Recorded data >>
--- START ---
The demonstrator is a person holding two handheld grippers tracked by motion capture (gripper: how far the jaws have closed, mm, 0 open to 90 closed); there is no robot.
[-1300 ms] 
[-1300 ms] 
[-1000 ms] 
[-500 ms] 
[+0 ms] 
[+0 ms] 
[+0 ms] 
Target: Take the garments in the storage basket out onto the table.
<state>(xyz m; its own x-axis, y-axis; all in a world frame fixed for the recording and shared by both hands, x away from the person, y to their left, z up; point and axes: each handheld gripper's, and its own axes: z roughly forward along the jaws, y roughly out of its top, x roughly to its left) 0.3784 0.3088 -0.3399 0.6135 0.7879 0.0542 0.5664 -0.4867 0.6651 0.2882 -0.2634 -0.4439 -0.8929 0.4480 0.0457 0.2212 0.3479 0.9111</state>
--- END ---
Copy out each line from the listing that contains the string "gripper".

The demonstrator is a person holding two handheld grippers tracked by motion capture (gripper: how far the jaws have closed, mm, 0 open to 90 closed); there is no robot.
<state>(xyz m; its own x-axis, y-axis; all in a world frame fixed for the recording and shared by both hands, x away from the person, y to their left, z up; point and axes: each handheld gripper's, and its own axes: z roughly forward along the jaws, y roughly out of its top, x roughly to its left) 0.3784 0.3088 -0.3399 0.6135 0.7879 0.0542 0.5664 -0.4867 0.6651 0.2882 -0.2634 -0.4439 -0.8929 0.4480 0.0457 0.2212 0.3479 0.9111</state>

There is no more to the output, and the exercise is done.